> [TASK INSTRUCTIONS] Repeat only the lines below from the one containing "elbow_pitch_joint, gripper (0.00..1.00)" through the one containing "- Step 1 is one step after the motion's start", inclusive, exactly as written.

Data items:
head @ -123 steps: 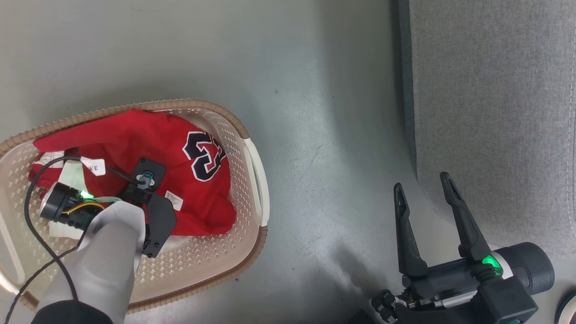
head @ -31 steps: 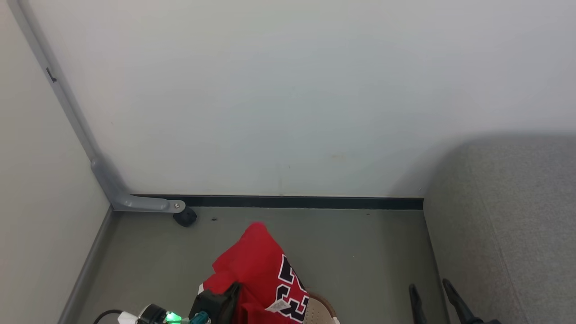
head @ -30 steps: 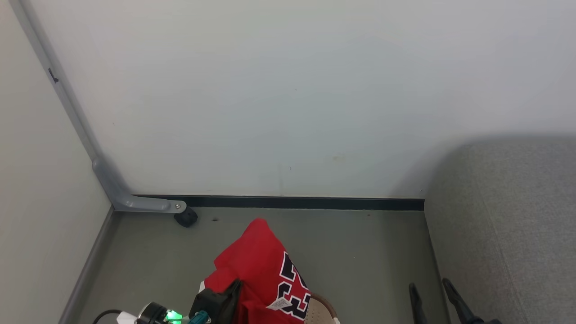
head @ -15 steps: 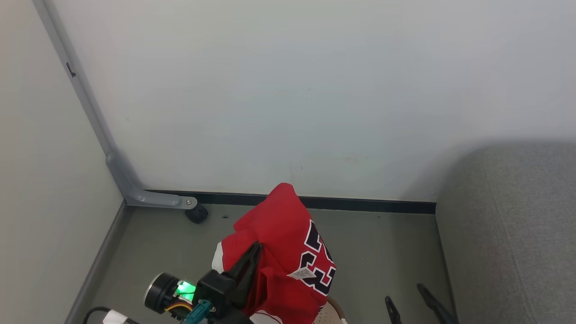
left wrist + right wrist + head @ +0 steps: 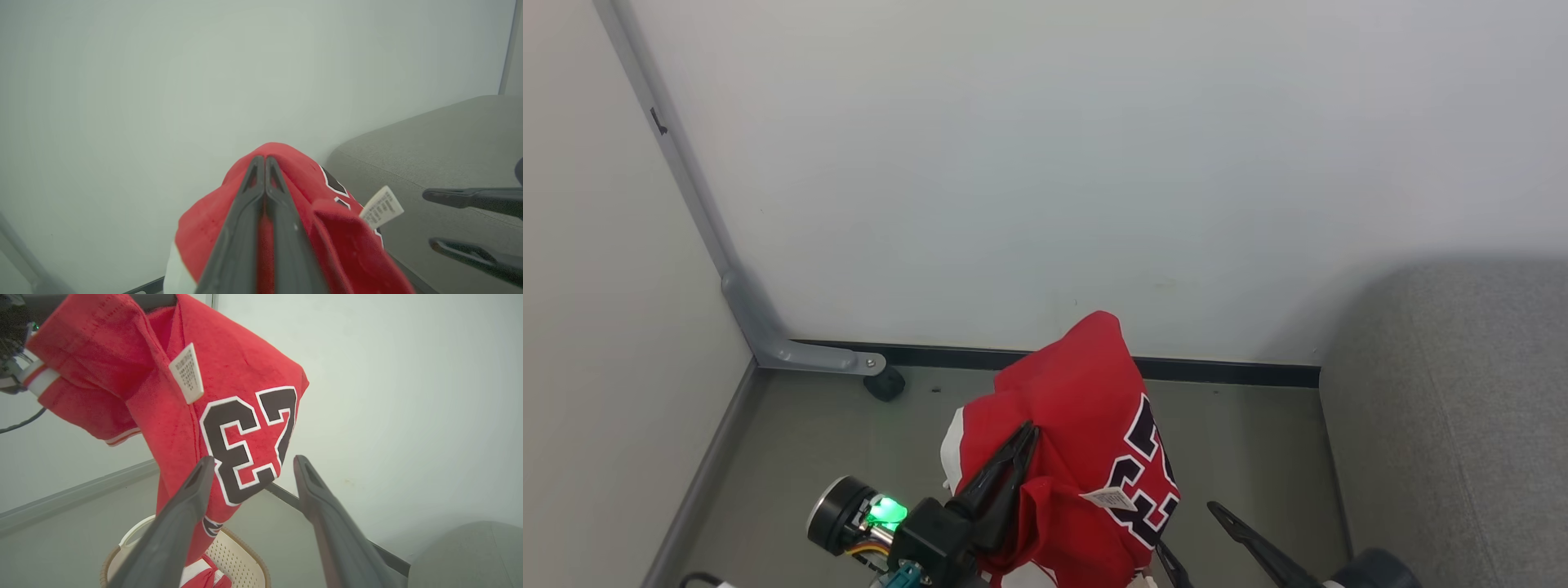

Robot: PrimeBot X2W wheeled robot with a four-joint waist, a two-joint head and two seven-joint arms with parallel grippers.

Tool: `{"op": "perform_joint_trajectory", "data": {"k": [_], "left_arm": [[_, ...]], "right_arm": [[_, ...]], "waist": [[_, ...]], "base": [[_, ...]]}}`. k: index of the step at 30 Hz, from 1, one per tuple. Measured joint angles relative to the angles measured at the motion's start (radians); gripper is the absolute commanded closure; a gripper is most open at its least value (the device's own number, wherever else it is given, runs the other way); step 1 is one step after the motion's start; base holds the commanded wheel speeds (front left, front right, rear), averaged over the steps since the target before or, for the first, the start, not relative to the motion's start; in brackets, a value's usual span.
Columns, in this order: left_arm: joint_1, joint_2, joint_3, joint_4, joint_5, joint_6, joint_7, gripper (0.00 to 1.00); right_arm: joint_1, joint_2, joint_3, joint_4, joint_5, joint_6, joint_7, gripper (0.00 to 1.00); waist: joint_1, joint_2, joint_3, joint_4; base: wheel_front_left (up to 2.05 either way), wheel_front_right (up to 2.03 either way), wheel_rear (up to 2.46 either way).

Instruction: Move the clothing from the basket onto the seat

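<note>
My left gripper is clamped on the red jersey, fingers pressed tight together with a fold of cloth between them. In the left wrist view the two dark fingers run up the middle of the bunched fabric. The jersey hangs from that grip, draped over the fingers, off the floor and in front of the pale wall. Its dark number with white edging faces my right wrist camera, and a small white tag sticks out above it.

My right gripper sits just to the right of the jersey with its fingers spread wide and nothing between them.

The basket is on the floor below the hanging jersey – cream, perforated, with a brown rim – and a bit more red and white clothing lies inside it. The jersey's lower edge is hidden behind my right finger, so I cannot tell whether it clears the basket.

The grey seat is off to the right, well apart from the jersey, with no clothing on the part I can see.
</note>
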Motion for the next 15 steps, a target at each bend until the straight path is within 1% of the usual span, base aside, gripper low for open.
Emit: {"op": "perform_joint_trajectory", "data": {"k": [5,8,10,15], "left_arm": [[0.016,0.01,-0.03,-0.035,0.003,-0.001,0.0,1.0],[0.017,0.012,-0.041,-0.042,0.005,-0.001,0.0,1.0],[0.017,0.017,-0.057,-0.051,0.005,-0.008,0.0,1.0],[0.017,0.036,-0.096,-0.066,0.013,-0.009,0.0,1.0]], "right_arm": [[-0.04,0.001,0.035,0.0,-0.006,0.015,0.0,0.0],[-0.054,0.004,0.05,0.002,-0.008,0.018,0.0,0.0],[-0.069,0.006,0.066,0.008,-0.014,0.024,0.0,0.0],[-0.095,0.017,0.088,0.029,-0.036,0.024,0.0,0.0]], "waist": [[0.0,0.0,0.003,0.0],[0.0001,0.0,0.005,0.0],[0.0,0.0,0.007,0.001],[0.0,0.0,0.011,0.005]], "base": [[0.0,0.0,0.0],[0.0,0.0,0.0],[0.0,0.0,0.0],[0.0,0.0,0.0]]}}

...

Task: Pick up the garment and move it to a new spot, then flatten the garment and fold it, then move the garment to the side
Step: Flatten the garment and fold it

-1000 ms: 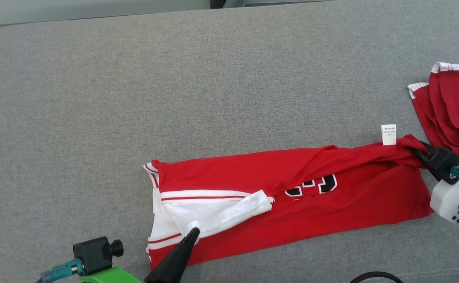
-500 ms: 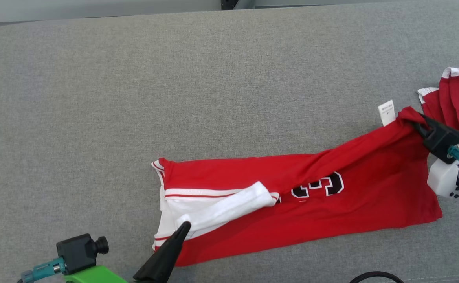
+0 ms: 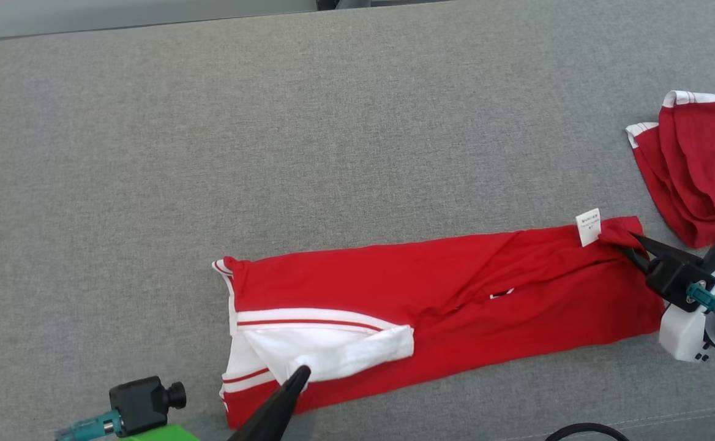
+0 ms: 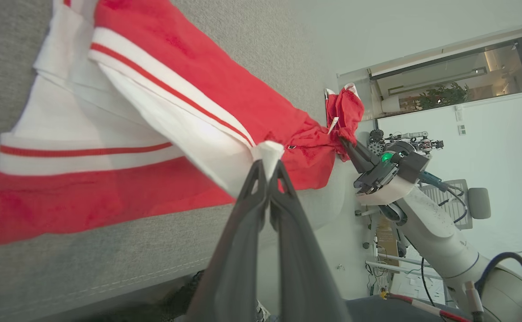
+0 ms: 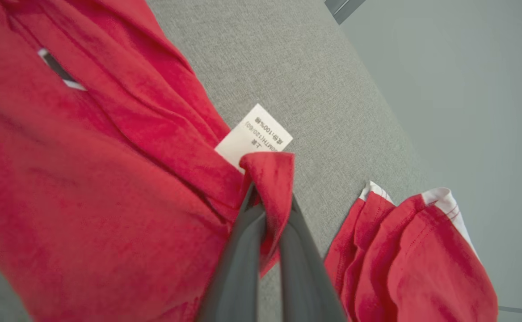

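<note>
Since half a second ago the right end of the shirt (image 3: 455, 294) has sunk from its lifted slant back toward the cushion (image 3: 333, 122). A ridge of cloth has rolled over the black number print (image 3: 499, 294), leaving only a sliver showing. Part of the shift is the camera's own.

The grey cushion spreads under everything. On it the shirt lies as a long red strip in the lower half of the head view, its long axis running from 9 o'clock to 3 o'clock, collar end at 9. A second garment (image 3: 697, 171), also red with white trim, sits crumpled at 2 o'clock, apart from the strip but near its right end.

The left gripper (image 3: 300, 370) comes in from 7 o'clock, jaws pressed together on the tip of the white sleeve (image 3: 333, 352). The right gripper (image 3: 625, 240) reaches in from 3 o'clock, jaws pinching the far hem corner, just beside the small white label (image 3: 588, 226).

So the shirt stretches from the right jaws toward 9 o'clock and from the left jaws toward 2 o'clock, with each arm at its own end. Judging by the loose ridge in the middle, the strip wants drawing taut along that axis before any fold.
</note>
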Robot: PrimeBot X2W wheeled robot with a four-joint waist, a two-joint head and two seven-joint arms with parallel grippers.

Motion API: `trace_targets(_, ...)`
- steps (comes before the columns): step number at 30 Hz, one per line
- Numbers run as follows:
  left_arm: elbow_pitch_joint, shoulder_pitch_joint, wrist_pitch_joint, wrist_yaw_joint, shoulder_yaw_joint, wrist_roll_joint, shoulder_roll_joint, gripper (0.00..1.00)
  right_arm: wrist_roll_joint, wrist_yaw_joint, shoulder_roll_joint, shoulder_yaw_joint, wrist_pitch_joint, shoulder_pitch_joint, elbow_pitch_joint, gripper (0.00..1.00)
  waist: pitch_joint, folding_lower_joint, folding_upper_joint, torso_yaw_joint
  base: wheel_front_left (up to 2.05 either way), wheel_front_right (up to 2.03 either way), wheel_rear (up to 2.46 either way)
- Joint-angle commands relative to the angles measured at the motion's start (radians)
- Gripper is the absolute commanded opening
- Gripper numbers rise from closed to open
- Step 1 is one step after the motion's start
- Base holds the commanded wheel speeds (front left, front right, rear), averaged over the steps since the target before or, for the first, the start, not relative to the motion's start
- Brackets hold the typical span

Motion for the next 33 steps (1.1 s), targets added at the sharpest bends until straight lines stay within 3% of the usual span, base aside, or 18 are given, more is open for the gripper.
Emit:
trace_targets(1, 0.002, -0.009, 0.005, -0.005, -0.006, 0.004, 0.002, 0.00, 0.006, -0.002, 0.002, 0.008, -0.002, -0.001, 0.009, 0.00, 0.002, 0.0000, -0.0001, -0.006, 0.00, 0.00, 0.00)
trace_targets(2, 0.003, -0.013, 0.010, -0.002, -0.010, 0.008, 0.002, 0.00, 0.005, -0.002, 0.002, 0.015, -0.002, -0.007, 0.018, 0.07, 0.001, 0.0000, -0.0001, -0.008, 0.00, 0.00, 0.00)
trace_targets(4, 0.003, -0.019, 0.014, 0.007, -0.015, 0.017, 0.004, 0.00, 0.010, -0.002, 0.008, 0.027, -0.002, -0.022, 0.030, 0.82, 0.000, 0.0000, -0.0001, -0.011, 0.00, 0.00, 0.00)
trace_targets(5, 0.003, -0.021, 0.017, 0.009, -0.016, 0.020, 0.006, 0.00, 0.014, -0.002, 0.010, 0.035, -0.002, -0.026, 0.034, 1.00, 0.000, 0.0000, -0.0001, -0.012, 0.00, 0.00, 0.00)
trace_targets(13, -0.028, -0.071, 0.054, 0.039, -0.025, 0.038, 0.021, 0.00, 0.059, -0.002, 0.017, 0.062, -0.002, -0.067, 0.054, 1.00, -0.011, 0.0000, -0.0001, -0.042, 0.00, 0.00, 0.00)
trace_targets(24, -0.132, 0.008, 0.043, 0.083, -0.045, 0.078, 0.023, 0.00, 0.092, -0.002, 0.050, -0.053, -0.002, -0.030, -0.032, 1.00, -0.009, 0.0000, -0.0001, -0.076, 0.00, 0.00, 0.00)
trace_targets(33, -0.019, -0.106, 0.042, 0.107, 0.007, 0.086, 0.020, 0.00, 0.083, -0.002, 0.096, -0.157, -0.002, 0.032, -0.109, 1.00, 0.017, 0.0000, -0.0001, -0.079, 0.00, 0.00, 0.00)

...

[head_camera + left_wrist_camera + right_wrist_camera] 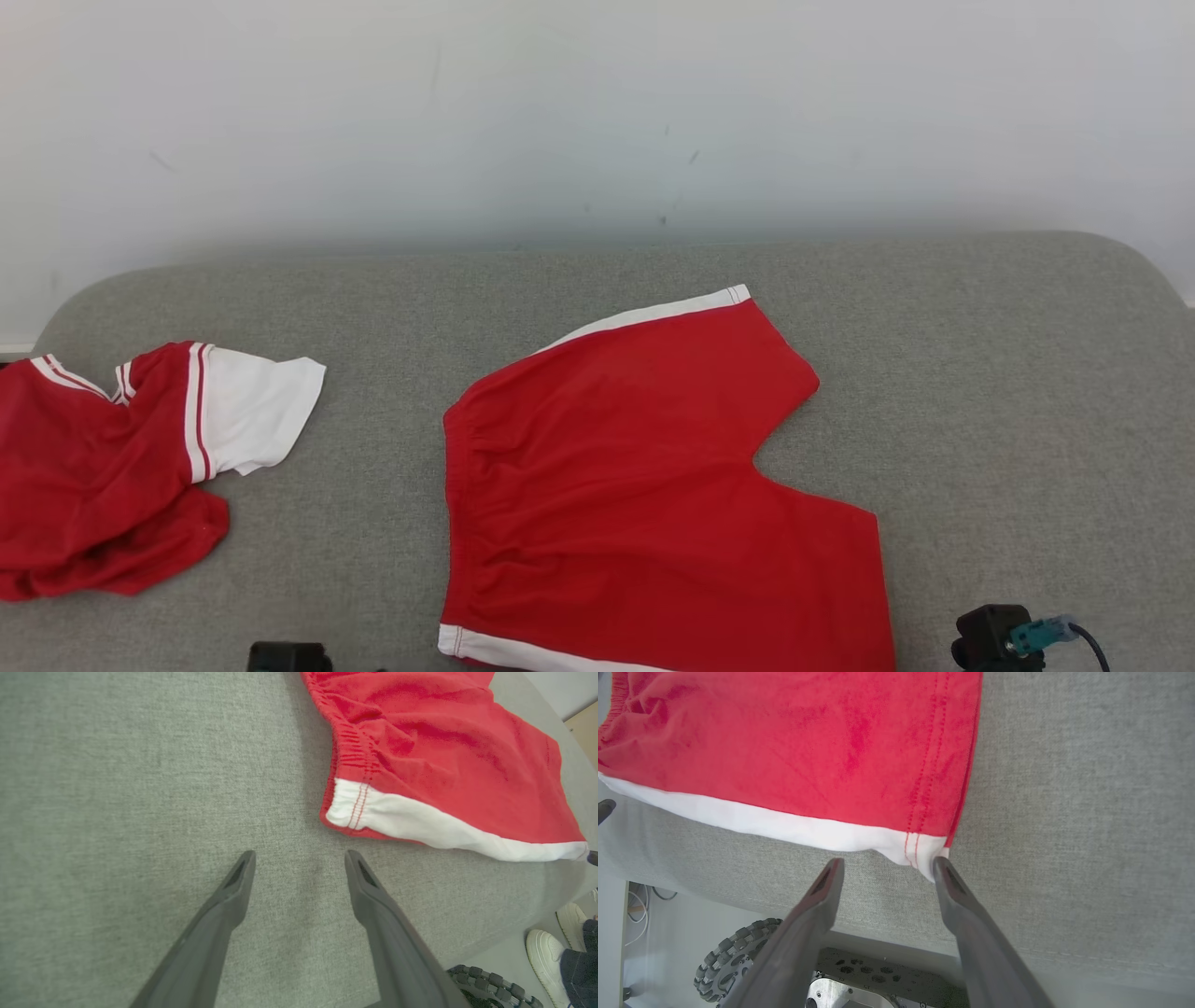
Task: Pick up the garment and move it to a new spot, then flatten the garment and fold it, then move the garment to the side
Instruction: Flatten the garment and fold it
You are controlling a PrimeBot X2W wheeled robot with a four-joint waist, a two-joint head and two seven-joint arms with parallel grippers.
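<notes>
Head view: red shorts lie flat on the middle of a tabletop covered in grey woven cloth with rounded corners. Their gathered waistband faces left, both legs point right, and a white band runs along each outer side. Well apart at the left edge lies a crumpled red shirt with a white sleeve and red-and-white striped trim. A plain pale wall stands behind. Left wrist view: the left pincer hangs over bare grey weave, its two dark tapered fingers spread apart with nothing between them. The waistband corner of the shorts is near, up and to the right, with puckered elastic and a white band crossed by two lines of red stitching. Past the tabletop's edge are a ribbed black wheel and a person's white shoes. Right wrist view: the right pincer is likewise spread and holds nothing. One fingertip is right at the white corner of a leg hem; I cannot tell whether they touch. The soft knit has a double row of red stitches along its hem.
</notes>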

> [SOLVED EXERCISE]
  right_arm: wrist_roll_joint, wrist_yaw_joint, shoulder_roll_joint, shoulder_yaw_joint, wrist_pitch_joint, shoulder_pitch_joint, elbow_pitch_joint, gripper (0.00..1.00)
  waist: pitch_joint, folding_lower_joint, folding_upper_joint, torso_yaw_joint
  base: wheel_front_left (up to 2.05 either way), wheel_front_right (up to 2.03 either way), wheel_rear (up to 2.46 either way)
- Joint-angle commands relative to the angles measured at the motion's start (radians)
- Gripper is the absolute commanded opening
- Gripper numbers rise from closed to open
- Step 1 is one step after the motion's start

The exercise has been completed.